*Task details*:
Look through the entries below and count every line in which "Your" appears; reply with the number only.

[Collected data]

--- --- ---

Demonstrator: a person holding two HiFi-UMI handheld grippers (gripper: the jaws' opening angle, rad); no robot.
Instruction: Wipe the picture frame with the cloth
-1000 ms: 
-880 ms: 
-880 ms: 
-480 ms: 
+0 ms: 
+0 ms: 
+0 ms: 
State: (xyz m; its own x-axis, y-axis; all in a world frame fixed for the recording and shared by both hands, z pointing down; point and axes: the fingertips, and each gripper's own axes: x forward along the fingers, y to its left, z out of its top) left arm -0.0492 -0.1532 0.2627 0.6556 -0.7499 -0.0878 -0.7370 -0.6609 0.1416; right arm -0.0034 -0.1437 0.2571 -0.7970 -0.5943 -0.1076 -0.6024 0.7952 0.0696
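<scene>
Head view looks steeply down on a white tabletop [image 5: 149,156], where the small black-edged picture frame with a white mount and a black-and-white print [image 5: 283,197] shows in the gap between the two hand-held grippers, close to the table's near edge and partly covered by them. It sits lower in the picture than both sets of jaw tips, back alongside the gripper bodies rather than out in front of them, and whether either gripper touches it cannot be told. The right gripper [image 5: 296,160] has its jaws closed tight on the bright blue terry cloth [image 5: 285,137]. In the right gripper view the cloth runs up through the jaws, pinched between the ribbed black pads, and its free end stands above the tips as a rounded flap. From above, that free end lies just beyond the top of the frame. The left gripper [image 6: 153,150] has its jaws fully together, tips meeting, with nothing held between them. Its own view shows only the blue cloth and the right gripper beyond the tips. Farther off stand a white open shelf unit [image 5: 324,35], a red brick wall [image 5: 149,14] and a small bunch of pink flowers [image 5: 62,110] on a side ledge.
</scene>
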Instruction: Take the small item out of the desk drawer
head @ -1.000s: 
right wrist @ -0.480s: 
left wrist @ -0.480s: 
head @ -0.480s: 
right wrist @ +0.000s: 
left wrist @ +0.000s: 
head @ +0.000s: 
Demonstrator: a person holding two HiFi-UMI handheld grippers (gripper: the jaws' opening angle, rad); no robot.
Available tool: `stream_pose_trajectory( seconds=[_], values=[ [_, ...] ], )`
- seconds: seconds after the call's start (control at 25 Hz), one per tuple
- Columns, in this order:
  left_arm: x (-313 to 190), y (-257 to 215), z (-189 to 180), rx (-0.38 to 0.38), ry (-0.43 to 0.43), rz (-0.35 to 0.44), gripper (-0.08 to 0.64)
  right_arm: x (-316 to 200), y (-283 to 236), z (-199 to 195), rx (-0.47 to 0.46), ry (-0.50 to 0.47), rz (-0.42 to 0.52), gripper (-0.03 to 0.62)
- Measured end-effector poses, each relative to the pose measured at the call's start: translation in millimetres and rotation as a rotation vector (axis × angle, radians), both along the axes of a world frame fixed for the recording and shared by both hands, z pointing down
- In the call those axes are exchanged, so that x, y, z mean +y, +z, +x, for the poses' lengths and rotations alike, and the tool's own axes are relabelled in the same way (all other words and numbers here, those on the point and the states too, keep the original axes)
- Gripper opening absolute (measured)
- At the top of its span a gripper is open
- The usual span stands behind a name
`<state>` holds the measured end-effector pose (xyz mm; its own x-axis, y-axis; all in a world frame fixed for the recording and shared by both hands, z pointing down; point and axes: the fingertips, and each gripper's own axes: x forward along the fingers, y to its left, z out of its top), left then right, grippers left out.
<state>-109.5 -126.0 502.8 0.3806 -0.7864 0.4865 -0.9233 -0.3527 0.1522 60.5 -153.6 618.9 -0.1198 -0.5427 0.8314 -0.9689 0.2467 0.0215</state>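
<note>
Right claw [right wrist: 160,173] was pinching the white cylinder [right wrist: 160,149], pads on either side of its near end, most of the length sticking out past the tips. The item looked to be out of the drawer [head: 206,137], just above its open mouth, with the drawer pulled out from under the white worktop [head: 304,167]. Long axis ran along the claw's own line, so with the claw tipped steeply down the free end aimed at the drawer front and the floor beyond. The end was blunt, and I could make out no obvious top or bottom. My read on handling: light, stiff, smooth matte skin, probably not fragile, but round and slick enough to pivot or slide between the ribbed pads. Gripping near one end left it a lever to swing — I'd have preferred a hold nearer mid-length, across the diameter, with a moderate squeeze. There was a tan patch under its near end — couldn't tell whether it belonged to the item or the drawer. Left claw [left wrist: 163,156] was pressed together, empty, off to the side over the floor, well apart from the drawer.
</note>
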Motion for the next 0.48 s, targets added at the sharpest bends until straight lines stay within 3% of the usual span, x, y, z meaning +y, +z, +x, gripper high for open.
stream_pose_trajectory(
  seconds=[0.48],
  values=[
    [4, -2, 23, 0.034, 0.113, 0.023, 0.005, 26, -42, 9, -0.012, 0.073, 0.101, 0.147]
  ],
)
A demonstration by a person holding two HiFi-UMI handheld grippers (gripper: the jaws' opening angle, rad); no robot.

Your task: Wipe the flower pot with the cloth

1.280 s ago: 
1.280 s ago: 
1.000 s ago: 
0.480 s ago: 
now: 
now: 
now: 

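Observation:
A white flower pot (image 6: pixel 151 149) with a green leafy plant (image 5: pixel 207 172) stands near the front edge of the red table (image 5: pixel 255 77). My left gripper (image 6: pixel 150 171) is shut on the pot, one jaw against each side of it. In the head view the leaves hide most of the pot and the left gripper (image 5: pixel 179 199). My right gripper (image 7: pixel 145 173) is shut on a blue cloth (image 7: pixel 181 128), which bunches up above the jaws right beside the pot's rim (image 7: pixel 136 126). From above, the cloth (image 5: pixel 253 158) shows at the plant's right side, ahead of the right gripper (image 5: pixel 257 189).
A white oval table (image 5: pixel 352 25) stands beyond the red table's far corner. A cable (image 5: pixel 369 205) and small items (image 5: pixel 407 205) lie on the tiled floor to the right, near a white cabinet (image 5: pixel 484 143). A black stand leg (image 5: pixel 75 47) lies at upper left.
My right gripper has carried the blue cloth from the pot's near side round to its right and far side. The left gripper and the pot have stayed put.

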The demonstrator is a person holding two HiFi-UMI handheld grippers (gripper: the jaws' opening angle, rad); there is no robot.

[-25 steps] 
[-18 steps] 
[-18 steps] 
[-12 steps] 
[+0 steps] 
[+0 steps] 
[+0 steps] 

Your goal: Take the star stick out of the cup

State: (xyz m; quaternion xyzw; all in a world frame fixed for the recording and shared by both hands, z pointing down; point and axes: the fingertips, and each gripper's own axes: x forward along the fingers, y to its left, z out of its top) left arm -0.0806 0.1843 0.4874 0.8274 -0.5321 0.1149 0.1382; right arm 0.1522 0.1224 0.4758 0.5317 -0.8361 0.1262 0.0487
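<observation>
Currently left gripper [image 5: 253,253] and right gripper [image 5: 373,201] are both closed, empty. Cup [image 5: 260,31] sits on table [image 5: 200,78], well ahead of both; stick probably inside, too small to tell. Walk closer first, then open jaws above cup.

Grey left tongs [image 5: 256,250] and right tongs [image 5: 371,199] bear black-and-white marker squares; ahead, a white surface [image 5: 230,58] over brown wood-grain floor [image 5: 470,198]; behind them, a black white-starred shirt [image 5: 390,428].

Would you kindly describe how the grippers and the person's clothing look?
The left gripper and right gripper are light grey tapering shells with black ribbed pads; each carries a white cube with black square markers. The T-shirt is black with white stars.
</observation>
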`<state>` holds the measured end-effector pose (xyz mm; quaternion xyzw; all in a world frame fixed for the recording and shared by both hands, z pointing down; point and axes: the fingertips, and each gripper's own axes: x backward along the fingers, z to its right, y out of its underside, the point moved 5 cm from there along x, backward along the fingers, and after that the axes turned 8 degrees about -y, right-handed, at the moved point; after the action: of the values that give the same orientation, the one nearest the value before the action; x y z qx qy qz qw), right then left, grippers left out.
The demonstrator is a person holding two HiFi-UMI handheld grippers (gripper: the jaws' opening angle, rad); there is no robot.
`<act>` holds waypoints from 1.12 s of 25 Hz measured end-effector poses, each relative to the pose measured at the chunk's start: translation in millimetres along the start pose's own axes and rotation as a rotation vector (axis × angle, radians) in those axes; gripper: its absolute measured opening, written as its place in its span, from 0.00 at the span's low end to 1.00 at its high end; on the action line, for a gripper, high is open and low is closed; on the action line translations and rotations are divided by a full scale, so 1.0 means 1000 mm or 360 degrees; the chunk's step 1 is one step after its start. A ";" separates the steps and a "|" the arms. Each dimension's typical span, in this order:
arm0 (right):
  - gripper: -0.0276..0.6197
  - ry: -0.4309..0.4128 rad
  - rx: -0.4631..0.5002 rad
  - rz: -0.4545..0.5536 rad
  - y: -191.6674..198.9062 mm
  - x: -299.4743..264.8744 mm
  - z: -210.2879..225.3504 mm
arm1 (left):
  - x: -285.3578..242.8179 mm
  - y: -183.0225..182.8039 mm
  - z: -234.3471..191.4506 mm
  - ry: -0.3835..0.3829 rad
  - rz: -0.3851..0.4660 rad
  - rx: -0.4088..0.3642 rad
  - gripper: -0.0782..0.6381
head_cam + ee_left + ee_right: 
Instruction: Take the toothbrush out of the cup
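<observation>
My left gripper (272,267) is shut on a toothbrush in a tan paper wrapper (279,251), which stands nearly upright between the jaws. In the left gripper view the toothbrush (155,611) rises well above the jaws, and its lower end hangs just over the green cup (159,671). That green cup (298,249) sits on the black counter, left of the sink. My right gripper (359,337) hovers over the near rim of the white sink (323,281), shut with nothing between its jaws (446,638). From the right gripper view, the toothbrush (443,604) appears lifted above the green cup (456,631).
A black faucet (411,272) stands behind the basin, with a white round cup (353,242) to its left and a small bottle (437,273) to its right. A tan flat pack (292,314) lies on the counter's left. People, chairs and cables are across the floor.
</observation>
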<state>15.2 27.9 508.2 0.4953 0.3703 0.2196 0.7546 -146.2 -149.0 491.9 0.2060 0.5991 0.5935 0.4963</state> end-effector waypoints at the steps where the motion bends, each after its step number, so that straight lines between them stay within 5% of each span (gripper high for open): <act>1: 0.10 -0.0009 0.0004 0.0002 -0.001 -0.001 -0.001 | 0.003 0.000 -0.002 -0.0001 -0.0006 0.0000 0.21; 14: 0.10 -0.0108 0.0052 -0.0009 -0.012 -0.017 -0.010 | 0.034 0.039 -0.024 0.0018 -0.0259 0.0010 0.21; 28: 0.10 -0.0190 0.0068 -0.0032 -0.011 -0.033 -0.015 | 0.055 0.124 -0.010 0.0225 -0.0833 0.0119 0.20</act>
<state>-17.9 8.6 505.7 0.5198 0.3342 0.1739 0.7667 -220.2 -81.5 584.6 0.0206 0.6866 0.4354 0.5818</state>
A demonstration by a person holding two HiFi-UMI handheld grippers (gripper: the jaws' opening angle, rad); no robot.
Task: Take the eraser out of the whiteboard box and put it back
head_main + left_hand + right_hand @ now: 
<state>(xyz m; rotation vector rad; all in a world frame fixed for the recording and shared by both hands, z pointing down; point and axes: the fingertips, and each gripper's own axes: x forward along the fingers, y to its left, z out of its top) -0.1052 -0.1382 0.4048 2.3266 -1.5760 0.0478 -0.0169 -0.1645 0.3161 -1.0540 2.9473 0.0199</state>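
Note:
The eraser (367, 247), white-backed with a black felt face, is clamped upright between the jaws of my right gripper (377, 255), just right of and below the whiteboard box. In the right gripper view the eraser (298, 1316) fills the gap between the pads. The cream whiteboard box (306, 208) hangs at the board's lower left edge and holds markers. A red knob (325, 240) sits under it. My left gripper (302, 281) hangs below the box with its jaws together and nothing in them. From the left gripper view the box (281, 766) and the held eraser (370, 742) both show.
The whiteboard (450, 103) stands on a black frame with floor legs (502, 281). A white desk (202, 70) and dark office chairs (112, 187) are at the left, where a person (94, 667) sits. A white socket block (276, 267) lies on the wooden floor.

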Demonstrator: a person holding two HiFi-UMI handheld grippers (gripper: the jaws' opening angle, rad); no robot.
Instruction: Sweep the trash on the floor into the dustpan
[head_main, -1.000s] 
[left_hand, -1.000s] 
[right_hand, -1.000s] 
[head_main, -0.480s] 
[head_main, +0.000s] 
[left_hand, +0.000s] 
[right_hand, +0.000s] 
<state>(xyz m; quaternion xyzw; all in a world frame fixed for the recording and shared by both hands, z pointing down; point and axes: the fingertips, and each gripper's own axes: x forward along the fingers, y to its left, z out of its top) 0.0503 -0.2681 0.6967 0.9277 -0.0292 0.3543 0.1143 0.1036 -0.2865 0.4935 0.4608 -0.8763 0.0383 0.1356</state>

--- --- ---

*Output*:
2